Friday, July 11, 2008

Freud ainda explica

"Quanto mais prontamente a consciência registra os choques, menos provavelmente eles terão um efeito traumático" [Freud]




Com a direção de Fernando Meirelles, produção de Walter Salles e roteiro de Bráulio Mantovani, baseado no romance de Paulo Lins, o filme “Cidade de Deus” mostra, da forma mais “tarantianamente” possível, o que pode existir de melhor no cinema brasileiro. Isso valeu indicações ao Oscar para a direção, fotografia, melhor roteiro adaptado e montagem. Achou pouco?
Da década de 80 para cá, de “pornochanchada” a célebres diretores como Glauber Rocha, Eduardo Coutinho, Arnaldo Jabor, o cinema brasileiro conheceu uma época áurea, até então abafada pela falta de investimento governamental. Desde então, uma série de estudos sobre a verdadeira ‘intenção’ do cinema se intensificaram. Entretenimento, melodrama, cinema de autor, indústria do cinema são apenas alguns termos recorrentes entre os cinéfilos (aqui vale a ausência da vírgula para restrição) que procuram encontrar uma causa nobre por trás de cada filme. Eis, então, um dos maiores impasses e o prato cheio da crítica emburrecida para a receptividade do filme “Cidade de Deus” no Brasil.
Se por um lado, encantou as telas norte-americanas e espantou os europeus, principalmente a Inglaterra, por outro, o filme, que centra sua narração na favela chamada de ‘Cidade de Deus’ e mostra de forma crua o dia a dia de diversas pessoas ali, foi tido como ‘promovedor da violência barata’ ou, em termos chulos, pancadaria para vender. Certos ou não, vem a questão: mas não é que vendeu mesmo?
No começo do século passado, Benjamim, um grande estudioso de Freud, aplicou as teorias psicanalíticas em seu estudo sobre cinema.
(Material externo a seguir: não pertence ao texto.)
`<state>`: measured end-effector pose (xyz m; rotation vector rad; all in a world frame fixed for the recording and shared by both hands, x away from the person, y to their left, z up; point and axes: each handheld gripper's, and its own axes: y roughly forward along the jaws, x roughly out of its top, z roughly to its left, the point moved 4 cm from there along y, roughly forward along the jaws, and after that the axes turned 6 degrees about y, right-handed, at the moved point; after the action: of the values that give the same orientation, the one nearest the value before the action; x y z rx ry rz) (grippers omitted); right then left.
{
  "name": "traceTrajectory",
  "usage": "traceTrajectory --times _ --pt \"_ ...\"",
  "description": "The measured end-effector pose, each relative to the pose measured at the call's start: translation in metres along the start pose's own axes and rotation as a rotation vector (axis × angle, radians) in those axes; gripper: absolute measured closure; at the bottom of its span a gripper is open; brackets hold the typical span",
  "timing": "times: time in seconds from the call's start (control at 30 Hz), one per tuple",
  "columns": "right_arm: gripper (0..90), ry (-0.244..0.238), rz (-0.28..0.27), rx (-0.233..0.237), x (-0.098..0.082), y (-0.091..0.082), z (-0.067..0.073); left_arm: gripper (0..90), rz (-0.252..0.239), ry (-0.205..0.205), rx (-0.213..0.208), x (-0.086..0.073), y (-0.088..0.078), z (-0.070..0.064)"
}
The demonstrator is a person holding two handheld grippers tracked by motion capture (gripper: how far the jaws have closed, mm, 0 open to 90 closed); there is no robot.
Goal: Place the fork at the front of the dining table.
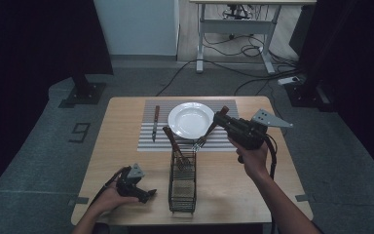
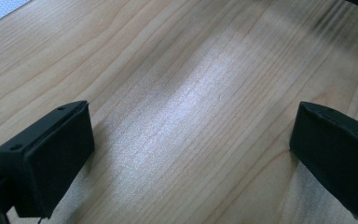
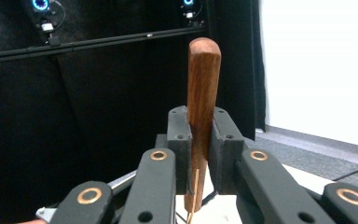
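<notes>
The right gripper (image 1: 222, 118) is up in the air over the table (image 1: 126, 161), and its jaws are clamped on the brown wooden handle of a fork (image 1: 208, 131). The fork hangs slanted, with its metal prongs low beside the white plate (image 1: 190, 120) and over the striped mat (image 1: 148, 141). In the right gripper view the fork handle (image 3: 203, 93) sticks up between the two black jaws, which press it from both sides.

A black wire basket (image 1: 182, 183) stands on the table, near the front. Another wooden-handled tool (image 1: 174, 144) leans out of the basket. A knife (image 1: 155, 122) lies on the mat, left of the plate.

The left gripper (image 1: 143, 196) rests low on the table beside the basket, with its jaws wide apart and nothing between them
</notes>
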<state>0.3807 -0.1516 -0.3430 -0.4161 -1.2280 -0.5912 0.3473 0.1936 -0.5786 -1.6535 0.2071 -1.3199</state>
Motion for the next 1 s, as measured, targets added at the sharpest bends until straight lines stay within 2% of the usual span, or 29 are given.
traceTrajectory --times 0.23,0.67,1.0 --pt "80.5 -0.009 0.007 -0.068 -0.001 -0.006 -0.019 0.0 0.000 0.001 -0.002 0.000 0.000 0.000" --pt "80.5 0.001 0.087 -0.215 -0.023 -0.011 -0.066 0.0 -0.001 0.001 -0.002 0.000 0.000 0.000" --pt "80.4 -0.008 0.123 -0.291 -0.034 -0.012 -0.088 0.0 0.000 0.004 -0.004 0.000 0.000 0.000"
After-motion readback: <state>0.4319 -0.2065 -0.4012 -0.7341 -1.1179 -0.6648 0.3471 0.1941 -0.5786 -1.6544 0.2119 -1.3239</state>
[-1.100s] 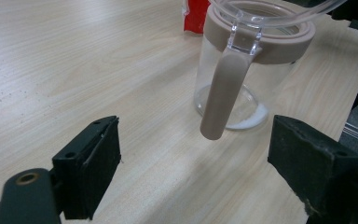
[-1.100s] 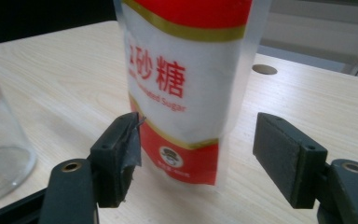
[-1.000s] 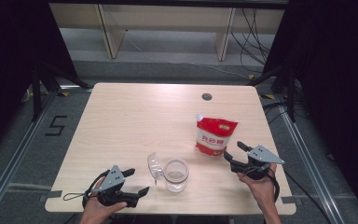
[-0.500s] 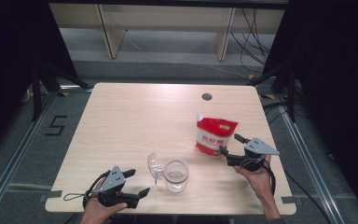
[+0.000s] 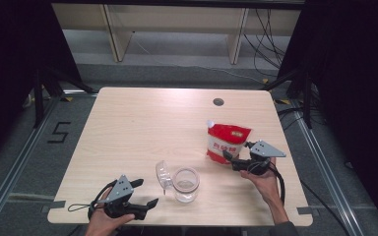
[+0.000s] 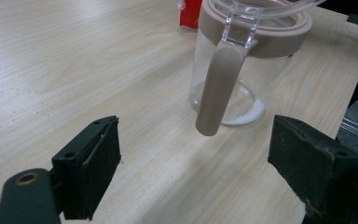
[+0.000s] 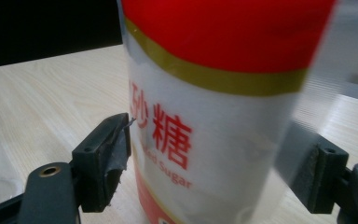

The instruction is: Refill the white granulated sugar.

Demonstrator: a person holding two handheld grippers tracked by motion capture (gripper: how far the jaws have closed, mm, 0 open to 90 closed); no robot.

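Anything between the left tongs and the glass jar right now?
No. Bare tabletop lies between the open left tongs and the glass jar, seen in the left gripper view.

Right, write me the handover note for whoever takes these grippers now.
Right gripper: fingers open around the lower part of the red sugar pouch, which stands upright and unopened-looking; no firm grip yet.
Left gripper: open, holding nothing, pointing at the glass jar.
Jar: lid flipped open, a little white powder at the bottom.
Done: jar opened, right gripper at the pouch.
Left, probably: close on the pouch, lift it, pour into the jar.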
Ele diz, então, que, em uma das análises de Freud, o tema abordado foi a ansiedade, constatando-se que, pessoas que criavam certo tipo de expectativa para determinada situação, sofriam menos suas conseqüências que aqueles que a recebiam de forma inesperada.
Para o cinema, Benjamim disse que o mesmo acontecia. Ele serviria como a ansiedade consciente da população e a prepararia para receber os impactos da ‘vida real’ de uma forma mais amena e menos dolorosa. Não que não estejamos acostumados com violência a todo o momento, em todos os jornais, todos os dias da semana. O que a maioria da população, porém, aparentemente desconhecia (ou fingia não saber), era que existiam vidas, e vidas decentes no meio de todo aquele ‘aglomerado de traficantes’.
Claro que há panos e panos a serem discutidos acerca desse tema e de diversos outros incitados pelo filme; a questão não é essa. A questão é a forma como a população e a mídia brasileira, pelo menos uma parte significativa dessas, viram o filme apenas pelo prisma da violência excessiva. Que briguem com Paulo Lins. A produção do filme apenas captou a história já existente e a adaptou ao cinema. Por que não houve tanto alvoroço na época do lançamento do livro, por exemplo? Mais uma vez, a teoria freudiana de Benjamim se aplica. Cinema é ansiedade consciente. É amaciador de mente. O que não se pode dizer o mesmo, se falarmos de literatura em um país em que a grande maioria da população é analfabeta.
Com cenas rápidas, típicas de vídeo-clip; fotografia impecável; trilha sonora chamativa e condizente com o ritmo frenético do filme e o dedo do mestre Walter Salles e Fernando Meirelles, não podia dar outra. O filme emplacou continente afora, não se limitando às telinhas brasileiras, sendo muito mais aclamado pelo mundo do que no próprio país de origem. Fernando Meirelles ficou tão conhecido, que está, atualmente, dirigindo uma superprodução norte-americana chamada “O Jardineiro Fiel” (The Costant Gardener). Como tudo que é bom é pescado para fora, podemos dizer que os EUA estão com uma verdadeira peixaria, constituída em rios brasileiros e revendida, posteriormente, para o mundo e, por que não, para nós mesmos.
Merecíamos o Oscar? Talvez. Segundo os brasileiros, claro, pelo menos um pra gente. Segundo grande parte da crítica brasileira, com certeza. Segundo outros, nunca. Segundo os europeus, sim. Segundo a Academia, não. Isso é relativo. Sem sombra de dúvidas, analisado isoladamente, o filme é magistral, digno de admiração. O problema é que, quando o velho mestre Clint Eastwood volta às películas com uma obra belíssima como “Sobre Meninos e Lobos” (The Mistic River) ou quando o sabre de luz, que marcou a geração de 70 em diante, vira anel nas mãos do diretor Peter Jackson, em Senhor dos Anéis (The Lord of the Ring), fica difícil para qualquer filme concorrer.